What I’ve Learned Since Joining Harness.io

What I’ve Learned Since Joining Harness.io

It’s been exactly one month since joining Harness and learning about the CI/CD space. I have an extensive background in software development and over half a decade of experience in delivering products to the enterprise IT space.

I’ve definitely had my fair share of exposure to the various technologies, processes, and platforms out there. Admittedly, it is hard to keep up with so many buzzwords popping up almost daily. Every IT conference is another platform to announce some sort of new startup, product or initiative.

But, CI/CD? That is the least sexy or top-of-mind concept for as far back as I can remember. CI was really solved for, right? And CD? Isn’t that just bundled into CI? Nothing could be further from the truth. Let’s jump in.

What is CI/CD?

Continuous Integration (CI)

CI and CD are not the same thing. Not by a long shot. First, let’s draw a diagram of how software is built:

figure1.png

Developers write code, they check in code, and then that code gets tested. If the tests pass, the software is essentially ready for deployment.

I know, I’m oversimplifying, but you get the point. Go back and reread a key term that you probably just glanced over: deployment.

"We’ve taken it for granted that deployment is something that is made possible by all those sophisticated SREs and DevOps engineers who can make your code fly like white pigeons ceremoniously released at a wedding."

We’ve taken it for granted that deployment is something that is made possible by all those sophisticated SREs and DevOps engineers who can make your code fly like white pigeons ceremoniously released at a wedding. Not true. What do these folks do in order to successfully deploy your (hopefully not) shitty code?

Continuous Delivery (CD)

To deploy software, you’ll need to go through a few different phases. I’ve created a simple diagram to overview the phases here:

figure2.png

Do you see how complicated CD can be when it’s done right? It literally is not simply pushing your artifacts post-build into production. That’s a silly thought, although a fun one for lazy developers. To deploy correctly, you’ll need to:

  • Abstract these various steps into a pipeline that can stitch together the various stages and environments (e.g. QA, stage, production)

  • Automates the necessary workflows within each stage. That is, what the heck needs to be in each environment in order for the artifact to progress to the next stage

  • Manage the auditing and change management of deployments (e.g. tickets)

  • Deploy your software using the various best-practice release methodologies (i.e. blue/green or canary)

  • Verify that your artifact is not bad.

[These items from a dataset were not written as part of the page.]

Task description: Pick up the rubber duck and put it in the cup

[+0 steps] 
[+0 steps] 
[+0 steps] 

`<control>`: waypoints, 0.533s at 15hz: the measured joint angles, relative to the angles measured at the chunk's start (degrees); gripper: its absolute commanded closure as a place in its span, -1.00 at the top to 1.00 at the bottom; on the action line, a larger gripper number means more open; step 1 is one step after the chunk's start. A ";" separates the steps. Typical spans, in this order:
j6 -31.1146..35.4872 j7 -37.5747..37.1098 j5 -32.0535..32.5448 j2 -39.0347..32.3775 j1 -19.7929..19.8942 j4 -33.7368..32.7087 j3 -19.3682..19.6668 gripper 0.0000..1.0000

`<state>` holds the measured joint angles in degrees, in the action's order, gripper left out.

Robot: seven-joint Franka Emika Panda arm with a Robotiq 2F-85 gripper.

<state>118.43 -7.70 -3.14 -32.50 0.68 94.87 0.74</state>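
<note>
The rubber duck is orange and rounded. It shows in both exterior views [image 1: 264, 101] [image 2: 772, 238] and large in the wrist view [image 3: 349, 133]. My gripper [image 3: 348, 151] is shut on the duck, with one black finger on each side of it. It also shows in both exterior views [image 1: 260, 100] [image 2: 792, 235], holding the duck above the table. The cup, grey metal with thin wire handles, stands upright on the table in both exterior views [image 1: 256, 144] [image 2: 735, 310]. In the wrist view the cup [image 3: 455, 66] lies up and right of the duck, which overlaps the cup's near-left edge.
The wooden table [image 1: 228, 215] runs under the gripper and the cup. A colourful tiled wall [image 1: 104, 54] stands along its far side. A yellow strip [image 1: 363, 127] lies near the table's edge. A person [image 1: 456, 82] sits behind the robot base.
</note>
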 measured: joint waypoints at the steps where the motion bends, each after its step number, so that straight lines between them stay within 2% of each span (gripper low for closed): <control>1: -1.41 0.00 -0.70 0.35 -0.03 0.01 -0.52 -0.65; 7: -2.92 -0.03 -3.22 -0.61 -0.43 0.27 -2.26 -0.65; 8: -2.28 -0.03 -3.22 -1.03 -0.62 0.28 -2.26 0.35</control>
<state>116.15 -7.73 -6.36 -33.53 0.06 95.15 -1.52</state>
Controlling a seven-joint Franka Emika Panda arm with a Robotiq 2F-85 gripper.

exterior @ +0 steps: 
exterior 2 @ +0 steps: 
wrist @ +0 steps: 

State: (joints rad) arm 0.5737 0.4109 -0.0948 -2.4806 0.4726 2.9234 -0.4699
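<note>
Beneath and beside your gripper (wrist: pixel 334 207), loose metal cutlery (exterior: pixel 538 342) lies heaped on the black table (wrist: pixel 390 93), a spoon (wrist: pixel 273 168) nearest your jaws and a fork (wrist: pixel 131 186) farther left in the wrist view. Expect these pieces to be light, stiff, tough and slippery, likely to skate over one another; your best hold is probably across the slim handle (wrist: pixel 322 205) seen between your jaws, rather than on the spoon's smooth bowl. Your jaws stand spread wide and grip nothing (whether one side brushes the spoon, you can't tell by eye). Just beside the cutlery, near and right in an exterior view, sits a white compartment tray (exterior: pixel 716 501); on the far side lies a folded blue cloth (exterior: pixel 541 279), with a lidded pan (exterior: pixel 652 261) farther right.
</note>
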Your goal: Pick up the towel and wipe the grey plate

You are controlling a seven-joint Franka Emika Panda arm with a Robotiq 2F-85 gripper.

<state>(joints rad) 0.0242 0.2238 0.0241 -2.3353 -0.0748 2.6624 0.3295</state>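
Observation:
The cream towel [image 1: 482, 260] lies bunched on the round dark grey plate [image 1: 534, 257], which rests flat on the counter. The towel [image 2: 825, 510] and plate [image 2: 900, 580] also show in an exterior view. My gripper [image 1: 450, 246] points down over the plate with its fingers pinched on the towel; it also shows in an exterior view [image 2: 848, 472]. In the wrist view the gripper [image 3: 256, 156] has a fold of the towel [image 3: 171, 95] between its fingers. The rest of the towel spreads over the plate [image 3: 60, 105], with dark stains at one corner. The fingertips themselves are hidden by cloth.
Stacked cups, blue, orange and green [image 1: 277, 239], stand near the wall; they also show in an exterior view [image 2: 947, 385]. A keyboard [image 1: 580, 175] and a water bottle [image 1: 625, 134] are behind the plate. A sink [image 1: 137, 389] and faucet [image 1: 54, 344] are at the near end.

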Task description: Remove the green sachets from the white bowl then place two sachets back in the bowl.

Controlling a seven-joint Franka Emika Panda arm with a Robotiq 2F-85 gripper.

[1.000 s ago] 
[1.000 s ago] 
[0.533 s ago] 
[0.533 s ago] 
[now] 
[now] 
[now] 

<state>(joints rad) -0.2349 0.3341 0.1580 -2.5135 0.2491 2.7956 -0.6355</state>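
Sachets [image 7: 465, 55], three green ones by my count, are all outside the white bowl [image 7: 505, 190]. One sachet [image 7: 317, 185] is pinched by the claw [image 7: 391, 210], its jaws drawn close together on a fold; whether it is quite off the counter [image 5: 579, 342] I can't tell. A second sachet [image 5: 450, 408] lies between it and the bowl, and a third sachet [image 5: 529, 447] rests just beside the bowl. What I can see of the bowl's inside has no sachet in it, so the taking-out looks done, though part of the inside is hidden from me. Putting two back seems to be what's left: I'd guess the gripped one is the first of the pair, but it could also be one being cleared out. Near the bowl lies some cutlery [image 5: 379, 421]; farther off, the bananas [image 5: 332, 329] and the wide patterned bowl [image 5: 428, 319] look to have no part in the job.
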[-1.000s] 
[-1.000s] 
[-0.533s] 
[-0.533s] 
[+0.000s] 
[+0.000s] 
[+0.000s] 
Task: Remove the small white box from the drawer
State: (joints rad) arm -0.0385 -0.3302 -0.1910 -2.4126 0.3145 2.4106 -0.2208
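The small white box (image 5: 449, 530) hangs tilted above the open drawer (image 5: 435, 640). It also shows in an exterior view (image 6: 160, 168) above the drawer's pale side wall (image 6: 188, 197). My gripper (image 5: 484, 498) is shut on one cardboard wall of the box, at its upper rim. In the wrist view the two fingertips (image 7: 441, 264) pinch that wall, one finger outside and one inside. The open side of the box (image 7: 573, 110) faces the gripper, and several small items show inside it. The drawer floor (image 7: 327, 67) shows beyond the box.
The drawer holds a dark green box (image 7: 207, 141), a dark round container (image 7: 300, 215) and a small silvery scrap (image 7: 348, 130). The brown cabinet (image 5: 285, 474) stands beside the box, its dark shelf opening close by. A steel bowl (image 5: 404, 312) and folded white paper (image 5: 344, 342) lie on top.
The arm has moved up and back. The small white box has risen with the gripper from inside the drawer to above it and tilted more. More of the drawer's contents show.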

Remember that all those performance and log monitoring tools you invested in? It’s time to orchestrate their utility in an automated way within your pipeline to ensure your application isn’t degrading the application performance

  • If needed, rollback the software in an efficient, effective, and non-disruptive fashion so that your users don’t have a clue that you just screwed up.

What took CD so long?

I have a theory. I could be wrong, but I’m probably right. Building software used to be a pretty complicated process. Let’s go back, say, 10 years ago. You would write code into these giant monolithic applications, run some tests, then release your software maybe once or twice a year. If you’re super agile then maybe you released once a month. Good for you.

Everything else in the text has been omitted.